I fantasised about leaving my job, retraining as an interior designer and starting afresh but if I am honest I was scared. Scared to start from the bottom again, scared I would be a rubbish interior designer and scared that I didn’t know anything else. In the end I had to leave. I was burned out and fed up of coming home crying, being miserable company and I dreaded people asking me how work was because I couldn’t come out with anything positive. My then fiancé finally caved in and agreed to let me quit and I left my comfortable career without any job to go.
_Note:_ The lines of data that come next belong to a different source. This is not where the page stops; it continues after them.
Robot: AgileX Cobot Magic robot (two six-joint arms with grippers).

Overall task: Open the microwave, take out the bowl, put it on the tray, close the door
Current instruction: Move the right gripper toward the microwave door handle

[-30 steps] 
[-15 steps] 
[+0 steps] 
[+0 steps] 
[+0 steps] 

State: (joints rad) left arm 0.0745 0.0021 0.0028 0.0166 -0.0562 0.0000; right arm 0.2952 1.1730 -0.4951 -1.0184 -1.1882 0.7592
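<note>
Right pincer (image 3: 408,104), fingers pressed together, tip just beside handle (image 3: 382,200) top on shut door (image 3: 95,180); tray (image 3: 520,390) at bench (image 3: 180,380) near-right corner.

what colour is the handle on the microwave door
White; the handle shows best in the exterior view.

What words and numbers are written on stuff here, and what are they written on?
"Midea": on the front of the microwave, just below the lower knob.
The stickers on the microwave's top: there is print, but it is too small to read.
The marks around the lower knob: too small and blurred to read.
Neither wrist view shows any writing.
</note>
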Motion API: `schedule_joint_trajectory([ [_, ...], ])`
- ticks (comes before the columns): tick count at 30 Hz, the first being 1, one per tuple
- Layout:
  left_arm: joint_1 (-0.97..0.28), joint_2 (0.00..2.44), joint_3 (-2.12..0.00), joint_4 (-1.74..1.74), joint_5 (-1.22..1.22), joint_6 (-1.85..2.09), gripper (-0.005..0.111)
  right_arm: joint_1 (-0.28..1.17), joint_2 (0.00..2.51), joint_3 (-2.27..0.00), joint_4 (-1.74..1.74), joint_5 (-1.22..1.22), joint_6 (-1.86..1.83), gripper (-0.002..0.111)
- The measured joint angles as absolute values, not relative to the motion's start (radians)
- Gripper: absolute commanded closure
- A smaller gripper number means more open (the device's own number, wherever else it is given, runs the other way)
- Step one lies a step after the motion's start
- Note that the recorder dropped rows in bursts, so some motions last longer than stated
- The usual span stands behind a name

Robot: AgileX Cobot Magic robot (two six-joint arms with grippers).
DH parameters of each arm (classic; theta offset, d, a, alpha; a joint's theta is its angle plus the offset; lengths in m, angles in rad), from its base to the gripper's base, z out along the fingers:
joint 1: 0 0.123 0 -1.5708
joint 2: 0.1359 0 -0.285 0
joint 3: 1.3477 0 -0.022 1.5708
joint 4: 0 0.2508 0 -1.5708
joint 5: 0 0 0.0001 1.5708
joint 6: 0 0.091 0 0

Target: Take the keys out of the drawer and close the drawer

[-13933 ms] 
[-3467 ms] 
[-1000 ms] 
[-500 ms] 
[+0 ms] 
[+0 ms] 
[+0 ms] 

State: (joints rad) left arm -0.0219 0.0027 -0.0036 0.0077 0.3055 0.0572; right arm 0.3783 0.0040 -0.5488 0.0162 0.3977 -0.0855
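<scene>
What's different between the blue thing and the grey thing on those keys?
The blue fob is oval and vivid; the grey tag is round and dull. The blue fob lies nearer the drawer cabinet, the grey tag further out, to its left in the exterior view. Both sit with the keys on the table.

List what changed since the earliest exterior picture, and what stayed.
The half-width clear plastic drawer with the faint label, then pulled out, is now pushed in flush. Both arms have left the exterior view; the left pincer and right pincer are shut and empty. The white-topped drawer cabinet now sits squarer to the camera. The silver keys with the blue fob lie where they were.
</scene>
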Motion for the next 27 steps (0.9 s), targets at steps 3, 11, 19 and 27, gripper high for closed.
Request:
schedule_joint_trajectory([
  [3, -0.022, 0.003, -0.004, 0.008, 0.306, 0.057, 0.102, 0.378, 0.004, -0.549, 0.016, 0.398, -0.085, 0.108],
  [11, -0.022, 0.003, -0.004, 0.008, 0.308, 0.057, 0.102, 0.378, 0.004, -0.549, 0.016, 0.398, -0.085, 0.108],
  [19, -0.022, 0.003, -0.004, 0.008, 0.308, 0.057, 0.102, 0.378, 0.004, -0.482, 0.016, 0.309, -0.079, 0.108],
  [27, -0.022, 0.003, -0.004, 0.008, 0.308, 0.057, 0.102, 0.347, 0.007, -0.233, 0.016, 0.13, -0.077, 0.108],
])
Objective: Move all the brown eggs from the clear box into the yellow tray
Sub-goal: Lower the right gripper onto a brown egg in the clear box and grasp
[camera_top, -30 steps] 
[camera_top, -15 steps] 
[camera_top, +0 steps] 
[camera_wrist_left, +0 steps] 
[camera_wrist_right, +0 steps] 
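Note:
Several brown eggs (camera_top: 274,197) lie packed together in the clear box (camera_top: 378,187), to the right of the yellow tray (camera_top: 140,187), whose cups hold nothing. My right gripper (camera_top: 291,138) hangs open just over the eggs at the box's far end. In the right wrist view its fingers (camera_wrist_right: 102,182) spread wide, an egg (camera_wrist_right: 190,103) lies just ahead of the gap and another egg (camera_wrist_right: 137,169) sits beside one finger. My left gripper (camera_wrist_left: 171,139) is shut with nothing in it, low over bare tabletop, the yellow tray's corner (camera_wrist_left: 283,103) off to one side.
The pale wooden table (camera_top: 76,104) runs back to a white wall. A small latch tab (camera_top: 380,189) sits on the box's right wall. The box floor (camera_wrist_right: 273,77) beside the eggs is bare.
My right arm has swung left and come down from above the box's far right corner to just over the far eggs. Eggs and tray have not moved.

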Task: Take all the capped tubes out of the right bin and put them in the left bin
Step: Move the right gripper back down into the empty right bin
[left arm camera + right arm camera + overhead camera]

My plan? I knew I would be able to do some consultancy and freelance work with my skill set and background and I planned to put some additional energy in to the blog, our home and our upcoming wedding. But more than anything I wanted to allow some space to see what it was that I wanted to do, to explore other options and to chase my new dreams. The overwhelming reaction from people was for them to tell me how brave I was. In one sense, I understand why they would think that but on the other hand I actually felt that the scarier thing would have been for me to not pursue my ‘new’ dreams.
And this got me to thinking; how many other people have reach the stage in their careers that they dreamed of years ago only to realise it wasn’t really what they expected? Or simply that they would like to try something different? I don’t think I am alone!
I am not sure whether I believe in fate or not but the universe was very VERY kind to me. I started my first piece of consultancy work two weeks after leaving my job. It was to get a website and social media up and running for a neighbour who had not long set up a….wait for it…. interior design company. I was using the skills and expertise I already had in a new industry – one that I was obsessed with!
A career doesn’t have to be for life. You will change, your industry will change and your life will change and these things may mean it just doesn’t do it for you anymore
I soon started helping in other areas of the business and the learning curve has been steep. It turns out all my renovating, blogging and general interiors obsessing taught me a lot. I am still learning every day but I am excited and eager and willing to get things wrong, to learn new things and to feel out of my depth sometimes.
Once more I feel proud to tell people what I do and I get a little frizzle of excitement run through me when I hear myself say I work in the interiors industry. Oh, and the cherry on the cake? My job title is Head of Sales and Marketing!
My lesson from all this?
A career doesn’t have to be for life. You will change, your industry will change and your life will change and these things may mean it just doesn’t do it for you anymore. I have also learned there is quite likely something out there right now that you are already skilled for or that you can learn to do that will float your new boat.
Oh, and one more thing. Taking a leap into the unknown isn’t as scary as it sounds, it’s actually quite exciting.